> **Your assignment**:
Repeat the entries that appear below, exactly as they are given.

> **Stored data**:

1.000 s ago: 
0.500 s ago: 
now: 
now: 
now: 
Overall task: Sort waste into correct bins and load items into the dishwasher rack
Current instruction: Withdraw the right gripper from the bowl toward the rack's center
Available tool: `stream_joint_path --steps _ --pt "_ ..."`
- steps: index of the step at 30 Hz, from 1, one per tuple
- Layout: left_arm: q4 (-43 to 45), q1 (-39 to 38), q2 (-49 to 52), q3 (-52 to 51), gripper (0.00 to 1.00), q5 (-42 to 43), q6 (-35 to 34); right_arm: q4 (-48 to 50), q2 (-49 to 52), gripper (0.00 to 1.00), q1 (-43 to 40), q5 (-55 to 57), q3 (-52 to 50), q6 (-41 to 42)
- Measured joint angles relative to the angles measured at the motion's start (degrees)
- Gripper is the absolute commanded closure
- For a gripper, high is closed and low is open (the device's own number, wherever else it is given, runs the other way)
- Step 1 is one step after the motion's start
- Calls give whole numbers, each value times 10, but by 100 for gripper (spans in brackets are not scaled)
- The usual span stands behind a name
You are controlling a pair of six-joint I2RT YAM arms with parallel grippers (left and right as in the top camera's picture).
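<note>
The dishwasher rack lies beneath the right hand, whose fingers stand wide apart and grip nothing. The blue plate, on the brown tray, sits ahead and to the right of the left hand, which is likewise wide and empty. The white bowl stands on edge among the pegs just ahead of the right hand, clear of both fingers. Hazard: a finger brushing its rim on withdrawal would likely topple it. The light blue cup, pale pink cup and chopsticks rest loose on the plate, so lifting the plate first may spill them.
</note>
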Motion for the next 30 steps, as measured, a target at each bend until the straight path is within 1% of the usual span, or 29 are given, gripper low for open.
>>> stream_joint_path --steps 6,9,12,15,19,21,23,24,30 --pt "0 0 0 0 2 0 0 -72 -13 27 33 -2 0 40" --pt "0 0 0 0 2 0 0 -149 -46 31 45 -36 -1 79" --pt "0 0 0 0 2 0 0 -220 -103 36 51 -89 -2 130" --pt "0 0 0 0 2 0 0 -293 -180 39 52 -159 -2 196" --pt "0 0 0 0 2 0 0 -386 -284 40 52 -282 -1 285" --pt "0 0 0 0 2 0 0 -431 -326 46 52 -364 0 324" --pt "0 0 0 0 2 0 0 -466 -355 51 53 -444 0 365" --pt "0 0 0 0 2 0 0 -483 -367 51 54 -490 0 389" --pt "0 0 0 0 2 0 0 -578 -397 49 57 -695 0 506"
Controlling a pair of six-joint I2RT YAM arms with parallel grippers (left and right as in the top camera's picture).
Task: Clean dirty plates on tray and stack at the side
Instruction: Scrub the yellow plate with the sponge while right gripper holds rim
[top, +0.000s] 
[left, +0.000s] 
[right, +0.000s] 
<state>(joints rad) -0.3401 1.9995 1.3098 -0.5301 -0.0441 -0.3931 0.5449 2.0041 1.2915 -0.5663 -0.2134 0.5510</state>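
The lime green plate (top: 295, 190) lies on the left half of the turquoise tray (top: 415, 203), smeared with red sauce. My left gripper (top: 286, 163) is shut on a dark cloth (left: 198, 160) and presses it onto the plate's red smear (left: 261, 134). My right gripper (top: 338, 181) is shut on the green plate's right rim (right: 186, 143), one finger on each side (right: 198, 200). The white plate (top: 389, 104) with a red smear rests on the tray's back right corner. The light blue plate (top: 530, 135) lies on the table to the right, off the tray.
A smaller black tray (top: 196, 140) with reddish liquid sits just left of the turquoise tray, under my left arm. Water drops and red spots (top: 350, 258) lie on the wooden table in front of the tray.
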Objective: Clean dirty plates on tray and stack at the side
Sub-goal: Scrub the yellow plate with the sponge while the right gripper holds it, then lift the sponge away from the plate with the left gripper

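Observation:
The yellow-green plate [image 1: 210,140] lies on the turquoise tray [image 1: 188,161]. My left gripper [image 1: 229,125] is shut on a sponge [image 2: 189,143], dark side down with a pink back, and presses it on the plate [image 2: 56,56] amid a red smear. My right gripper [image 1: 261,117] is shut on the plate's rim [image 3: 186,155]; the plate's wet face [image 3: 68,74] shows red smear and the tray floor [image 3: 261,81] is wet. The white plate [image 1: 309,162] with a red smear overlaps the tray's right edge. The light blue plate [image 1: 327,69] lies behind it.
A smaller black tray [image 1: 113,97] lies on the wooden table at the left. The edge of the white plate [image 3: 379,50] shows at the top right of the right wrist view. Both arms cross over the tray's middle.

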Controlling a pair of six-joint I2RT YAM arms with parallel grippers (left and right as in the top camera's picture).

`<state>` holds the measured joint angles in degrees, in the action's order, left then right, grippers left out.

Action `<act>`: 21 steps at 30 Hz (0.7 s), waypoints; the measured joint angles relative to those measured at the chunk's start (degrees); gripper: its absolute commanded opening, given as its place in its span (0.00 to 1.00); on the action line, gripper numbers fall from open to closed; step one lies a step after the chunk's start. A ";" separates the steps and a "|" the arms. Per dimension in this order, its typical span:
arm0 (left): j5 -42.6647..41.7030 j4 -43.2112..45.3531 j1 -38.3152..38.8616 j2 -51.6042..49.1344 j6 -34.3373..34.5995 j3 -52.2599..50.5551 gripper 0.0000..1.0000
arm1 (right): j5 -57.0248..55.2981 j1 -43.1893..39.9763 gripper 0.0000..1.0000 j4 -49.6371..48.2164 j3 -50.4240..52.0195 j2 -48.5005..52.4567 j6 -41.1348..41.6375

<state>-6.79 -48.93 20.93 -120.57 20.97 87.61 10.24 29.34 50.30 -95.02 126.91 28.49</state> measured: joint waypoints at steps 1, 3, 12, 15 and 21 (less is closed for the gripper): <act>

> **Answer to this task**:
1.000 s ago: 
0.500 s ago: 
now: 
now: 
now: 
Overall task: Sort waste into correct bins and load items into the dishwasher rack
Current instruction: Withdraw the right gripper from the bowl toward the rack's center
Available tool: `stream_joint_path --steps _ --pt "_ ..."`
- steps: index of the step at 30 Hz, from 1, one per tuple
- Layout: left_arm: q4 (-43 to 45), q1 (-39 to 38), q2 (-49 to 52), q3 (-52 to 51), gripper (0.00 to 1.00), q5 (-42 to 43), q6 (-35 to 34); right_arm: q4 (-48 to 50), q2 (-49 to 52), gripper (0.00 to 1.00), q1 (-43 to 40), q5 (-55 to 57), q3 (-52 to 50), q6 (-41 to 42)
- Measured joint angles relative to the angles measured at the motion's start (degrees)
- Gripper is the absolute commanded closure
- For a gripper, high is closed and low is open (the device's own number, wherever else it is given, runs the other way)
- Step 1 is one step after the motion's start
- Calls give whole numbers, each value times 10, but by 100 for gripper (spans in brackets are not scaled)
- The usual span stands behind a name
You are controlling a pair of six-joint I2RT YAM arms with parallel grippers (left and right as in the top camera's picture).
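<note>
The dishwasher rack lies beneath the right hand, whose fingers stand wide apart and grip nothing. The blue plate, on the brown tray, sits ahead and to the right of the left hand, which is likewise wide and empty. The white bowl stands on edge among the pegs just ahead of the right hand, clear of both fingers. Hazard: a finger brushing its rim on withdrawal would likely topple it. The light blue cup, pale pink cup and chopsticks rest loose on the plate, so lifting the plate first may spill them.
</note>
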Motion for the next 30 steps, as measured, a target at each bend until the straight path is within 1% of the usual span, or 29 are given, gripper low for open.
>>> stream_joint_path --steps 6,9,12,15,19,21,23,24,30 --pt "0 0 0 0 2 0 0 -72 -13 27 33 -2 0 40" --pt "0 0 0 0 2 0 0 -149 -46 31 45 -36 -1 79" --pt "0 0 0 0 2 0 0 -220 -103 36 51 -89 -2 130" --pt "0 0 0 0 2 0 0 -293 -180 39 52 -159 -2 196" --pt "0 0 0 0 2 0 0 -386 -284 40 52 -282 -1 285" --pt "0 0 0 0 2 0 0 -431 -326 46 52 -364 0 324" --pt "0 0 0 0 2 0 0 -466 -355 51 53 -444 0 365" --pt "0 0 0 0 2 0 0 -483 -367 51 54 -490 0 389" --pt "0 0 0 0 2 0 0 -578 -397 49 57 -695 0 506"
Controlling a pair of six-joint I2RT YAM arms with parallel grippers (left and right as in the top camera's picture).
Task: Clean dirty plates on tray and stack at the side
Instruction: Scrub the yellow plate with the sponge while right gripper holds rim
[top, +0.000s] 
[left, +0.000s] 
[right, +0.000s] 
<state>(joints rad) -0.3401 1.9995 1.3098 -0.5301 -0.0441 -0.3931 0.5449 2.0041 1.2915 -0.5663 -0.2134 0.5510</state>
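The lime green plate (top: 295, 190) lies on the left half of the turquoise tray (top: 415, 203), smeared with red sauce. My left gripper (top: 286, 163) is shut on a dark cloth (left: 198, 160) and presses it onto the plate's red smear (left: 261, 134). My right gripper (top: 338, 181) is shut on the green plate's right rim (right: 186, 143), one finger on each side (right: 198, 200). The white plate (top: 389, 104) with a red smear rests on the tray's back right corner. The light blue plate (top: 530, 135) lies on the table to the right, off the tray.
A smaller black tray (top: 196, 140) with reddish liquid sits just left of the turquoise tray, under my left arm. Water drops and red spots (top: 350, 258) lie on the wooden table in front of the tray.
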Objective: Clean dirty plates on tray and stack at the side
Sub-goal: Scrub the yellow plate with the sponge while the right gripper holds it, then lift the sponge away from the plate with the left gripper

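Observation:
The yellow-green plate [image 1: 210,140] lies on the turquoise tray [image 1: 188,161]. My left gripper [image 1: 229,125] is shut on a sponge [image 2: 189,143], dark side down with a pink back, and presses it on the plate [image 2: 56,56] amid a red smear. My right gripper [image 1: 261,117] is shut on the plate's rim [image 3: 186,155]; the plate's wet face [image 3: 68,74] shows red smear and the tray floor [image 3: 261,81] is wet. The white plate [image 1: 309,162] with a red smear overlaps the tray's right edge. The light blue plate [image 1: 327,69] lies behind it.
A smaller black tray [image 1: 113,97] lies on the wooden table at the left. The edge of the white plate [image 3: 379,50] shows at the top right of the right wrist view. Both arms cross over the tray's middle.
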
Controlling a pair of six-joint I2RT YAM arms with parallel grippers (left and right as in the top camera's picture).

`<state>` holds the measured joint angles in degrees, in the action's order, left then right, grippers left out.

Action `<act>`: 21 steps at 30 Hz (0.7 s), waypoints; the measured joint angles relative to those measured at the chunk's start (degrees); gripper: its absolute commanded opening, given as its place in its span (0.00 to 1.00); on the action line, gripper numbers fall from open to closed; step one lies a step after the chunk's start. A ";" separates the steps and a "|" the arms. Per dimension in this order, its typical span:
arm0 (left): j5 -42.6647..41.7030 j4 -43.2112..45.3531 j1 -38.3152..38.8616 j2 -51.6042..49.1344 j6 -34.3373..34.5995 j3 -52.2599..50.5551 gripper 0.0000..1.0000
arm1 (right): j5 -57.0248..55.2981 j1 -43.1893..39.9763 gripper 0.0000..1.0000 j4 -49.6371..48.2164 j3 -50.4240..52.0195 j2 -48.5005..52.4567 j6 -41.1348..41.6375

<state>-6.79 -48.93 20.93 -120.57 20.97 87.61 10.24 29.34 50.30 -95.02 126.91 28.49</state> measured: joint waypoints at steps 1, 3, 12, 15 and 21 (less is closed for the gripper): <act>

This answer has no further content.